PROBLEM DESCRIPTION:
When you reach the line with "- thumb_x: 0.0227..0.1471" in the listing below, transcribe it and each line after it up to and including the line with "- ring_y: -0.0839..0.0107", exactly and with nothing else.
───
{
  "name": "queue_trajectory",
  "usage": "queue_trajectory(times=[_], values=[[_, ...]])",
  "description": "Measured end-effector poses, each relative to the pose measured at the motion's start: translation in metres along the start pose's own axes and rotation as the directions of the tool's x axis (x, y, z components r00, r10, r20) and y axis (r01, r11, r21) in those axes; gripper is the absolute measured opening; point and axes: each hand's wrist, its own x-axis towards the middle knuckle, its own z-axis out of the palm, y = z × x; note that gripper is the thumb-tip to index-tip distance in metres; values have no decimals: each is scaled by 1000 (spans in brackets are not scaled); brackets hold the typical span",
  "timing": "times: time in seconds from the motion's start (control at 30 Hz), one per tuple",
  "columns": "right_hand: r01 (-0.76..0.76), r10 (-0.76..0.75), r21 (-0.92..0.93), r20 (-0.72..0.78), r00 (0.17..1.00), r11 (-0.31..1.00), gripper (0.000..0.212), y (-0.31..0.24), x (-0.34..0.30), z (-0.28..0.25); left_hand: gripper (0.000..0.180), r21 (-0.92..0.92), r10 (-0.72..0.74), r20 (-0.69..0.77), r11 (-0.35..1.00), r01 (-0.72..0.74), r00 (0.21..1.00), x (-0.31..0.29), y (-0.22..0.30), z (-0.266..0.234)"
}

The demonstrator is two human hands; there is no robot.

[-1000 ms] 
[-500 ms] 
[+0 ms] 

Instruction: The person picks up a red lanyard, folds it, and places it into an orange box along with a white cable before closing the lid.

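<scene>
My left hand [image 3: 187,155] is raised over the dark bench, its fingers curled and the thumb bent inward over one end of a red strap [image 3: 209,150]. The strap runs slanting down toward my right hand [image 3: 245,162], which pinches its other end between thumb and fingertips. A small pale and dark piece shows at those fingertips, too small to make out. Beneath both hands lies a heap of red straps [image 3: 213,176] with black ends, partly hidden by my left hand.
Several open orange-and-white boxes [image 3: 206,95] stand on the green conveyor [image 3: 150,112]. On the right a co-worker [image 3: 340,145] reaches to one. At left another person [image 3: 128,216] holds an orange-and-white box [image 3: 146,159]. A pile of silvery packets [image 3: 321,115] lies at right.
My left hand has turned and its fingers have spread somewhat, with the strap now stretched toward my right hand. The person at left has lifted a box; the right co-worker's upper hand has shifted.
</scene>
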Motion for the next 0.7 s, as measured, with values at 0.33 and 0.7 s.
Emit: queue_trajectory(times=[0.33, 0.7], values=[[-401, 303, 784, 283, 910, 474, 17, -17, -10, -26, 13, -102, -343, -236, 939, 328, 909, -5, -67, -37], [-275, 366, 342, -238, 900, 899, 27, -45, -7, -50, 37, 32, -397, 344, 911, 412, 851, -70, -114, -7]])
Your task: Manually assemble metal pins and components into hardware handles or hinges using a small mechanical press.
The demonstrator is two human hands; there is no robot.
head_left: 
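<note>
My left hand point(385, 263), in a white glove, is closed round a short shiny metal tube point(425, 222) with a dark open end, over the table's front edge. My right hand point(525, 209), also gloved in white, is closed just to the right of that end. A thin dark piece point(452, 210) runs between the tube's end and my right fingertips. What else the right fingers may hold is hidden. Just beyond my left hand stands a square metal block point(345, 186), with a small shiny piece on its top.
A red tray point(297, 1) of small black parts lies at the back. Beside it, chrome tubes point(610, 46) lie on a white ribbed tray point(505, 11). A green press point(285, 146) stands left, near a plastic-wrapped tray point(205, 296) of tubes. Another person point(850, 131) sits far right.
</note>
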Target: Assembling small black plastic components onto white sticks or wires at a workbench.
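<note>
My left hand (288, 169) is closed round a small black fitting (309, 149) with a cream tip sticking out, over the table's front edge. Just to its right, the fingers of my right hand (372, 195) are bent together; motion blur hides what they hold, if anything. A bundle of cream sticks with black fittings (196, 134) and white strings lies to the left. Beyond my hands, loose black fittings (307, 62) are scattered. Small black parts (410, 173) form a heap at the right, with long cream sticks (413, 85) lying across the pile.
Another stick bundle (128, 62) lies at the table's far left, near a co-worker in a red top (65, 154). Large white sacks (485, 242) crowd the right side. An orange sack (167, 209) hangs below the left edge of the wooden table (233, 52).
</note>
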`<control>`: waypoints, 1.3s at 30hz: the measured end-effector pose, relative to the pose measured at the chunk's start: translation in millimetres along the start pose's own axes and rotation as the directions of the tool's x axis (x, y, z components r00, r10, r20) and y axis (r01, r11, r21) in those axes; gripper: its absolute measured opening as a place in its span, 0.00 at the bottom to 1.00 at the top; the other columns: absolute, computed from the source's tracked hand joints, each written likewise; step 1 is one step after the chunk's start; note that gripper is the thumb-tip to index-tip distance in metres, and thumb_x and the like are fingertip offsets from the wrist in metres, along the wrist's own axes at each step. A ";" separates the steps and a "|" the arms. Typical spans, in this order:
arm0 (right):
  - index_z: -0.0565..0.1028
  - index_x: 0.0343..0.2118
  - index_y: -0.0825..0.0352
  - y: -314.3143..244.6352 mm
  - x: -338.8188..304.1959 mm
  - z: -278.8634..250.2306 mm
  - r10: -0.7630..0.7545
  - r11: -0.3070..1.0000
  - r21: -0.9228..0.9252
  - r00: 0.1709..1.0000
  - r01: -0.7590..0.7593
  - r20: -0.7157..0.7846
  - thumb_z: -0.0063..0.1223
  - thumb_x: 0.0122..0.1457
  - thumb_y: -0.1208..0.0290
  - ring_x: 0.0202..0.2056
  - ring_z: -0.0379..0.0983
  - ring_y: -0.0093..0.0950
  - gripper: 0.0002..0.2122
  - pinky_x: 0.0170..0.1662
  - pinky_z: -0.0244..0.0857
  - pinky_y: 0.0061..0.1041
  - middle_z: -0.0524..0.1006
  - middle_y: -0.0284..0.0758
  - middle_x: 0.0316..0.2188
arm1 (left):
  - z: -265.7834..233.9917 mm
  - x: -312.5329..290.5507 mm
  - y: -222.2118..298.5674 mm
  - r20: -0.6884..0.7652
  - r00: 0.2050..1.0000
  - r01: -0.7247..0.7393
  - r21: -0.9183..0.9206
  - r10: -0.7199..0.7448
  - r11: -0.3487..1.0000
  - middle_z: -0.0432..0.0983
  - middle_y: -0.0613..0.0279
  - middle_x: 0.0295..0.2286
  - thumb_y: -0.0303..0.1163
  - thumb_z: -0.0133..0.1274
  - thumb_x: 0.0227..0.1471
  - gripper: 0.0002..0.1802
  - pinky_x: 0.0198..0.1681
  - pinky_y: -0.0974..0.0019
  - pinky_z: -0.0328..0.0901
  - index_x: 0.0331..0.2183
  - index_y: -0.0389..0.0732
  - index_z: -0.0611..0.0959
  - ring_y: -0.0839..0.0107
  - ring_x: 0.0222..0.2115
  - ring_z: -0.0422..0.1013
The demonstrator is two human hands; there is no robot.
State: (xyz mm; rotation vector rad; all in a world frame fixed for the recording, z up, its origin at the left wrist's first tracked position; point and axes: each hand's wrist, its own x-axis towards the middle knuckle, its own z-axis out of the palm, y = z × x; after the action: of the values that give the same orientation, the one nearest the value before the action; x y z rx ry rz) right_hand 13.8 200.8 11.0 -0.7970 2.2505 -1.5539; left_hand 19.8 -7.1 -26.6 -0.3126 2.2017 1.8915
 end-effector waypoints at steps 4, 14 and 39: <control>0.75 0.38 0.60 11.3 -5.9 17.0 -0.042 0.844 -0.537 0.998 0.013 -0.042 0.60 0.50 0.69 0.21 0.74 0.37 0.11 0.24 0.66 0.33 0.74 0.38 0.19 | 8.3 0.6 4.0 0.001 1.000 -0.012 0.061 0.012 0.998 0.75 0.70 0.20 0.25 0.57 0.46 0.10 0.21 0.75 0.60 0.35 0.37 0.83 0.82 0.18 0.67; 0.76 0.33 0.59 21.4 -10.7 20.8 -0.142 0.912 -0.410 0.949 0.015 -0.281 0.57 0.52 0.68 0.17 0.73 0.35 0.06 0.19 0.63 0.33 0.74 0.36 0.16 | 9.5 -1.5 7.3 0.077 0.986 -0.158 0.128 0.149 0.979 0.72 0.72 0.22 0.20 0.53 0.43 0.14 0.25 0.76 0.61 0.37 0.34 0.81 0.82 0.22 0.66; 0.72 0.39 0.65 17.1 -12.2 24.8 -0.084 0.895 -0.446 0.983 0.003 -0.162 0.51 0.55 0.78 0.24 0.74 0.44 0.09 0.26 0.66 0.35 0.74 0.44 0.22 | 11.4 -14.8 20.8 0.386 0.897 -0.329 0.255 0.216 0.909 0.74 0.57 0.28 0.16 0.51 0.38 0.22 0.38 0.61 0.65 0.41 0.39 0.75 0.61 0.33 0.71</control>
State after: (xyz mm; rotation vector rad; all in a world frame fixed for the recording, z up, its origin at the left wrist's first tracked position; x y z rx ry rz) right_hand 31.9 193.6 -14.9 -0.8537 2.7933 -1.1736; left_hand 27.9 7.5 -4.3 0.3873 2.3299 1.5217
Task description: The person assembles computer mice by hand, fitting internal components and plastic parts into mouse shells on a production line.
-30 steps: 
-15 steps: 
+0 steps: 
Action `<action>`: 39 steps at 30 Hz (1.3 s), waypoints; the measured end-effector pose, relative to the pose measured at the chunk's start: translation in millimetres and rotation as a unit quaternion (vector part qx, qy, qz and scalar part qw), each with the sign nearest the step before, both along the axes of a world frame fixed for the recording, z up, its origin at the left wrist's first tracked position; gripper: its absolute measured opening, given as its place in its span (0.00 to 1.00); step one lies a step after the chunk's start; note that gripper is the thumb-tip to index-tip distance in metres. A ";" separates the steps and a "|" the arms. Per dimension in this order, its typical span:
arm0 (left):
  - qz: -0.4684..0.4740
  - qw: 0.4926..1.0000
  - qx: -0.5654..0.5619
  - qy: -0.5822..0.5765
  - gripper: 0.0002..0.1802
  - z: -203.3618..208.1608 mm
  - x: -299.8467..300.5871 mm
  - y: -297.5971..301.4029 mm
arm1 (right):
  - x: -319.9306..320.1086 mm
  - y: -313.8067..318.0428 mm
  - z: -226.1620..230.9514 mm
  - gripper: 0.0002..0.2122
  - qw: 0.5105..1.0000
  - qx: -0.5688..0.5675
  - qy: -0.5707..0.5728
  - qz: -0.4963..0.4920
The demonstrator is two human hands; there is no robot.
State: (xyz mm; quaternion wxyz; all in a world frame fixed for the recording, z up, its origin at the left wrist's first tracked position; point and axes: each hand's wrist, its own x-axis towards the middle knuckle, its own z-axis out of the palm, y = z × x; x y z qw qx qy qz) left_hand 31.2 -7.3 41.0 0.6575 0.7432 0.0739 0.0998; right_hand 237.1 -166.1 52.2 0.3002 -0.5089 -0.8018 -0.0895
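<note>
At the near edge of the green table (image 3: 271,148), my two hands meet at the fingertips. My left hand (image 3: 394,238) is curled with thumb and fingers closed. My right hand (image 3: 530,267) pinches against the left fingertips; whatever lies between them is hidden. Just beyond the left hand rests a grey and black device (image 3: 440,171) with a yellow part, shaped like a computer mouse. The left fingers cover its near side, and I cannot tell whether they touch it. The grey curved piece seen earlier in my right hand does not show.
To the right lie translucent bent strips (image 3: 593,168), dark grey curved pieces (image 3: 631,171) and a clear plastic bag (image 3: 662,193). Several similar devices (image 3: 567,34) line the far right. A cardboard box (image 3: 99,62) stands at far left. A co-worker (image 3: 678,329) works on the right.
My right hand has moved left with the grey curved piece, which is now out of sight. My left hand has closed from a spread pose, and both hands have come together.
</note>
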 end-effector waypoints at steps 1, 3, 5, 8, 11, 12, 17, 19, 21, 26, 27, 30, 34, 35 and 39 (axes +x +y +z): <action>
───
ANSWER TO THE PROBLEM:
  - thumb_x: 0.0227..0.1471
  - gripper: 0.0002..0.1802
  - pinky_x: 0.0198..0.1681
  - pinky_y: -0.0974..0.0019
  - pinky_z: -0.0328..0.0901
  - index_x: 0.0331..0.2183
  - index_y: -0.0389..0.0732
  - index_z: -0.0611..0.0959
  - ring_y: -0.0839..0.0107

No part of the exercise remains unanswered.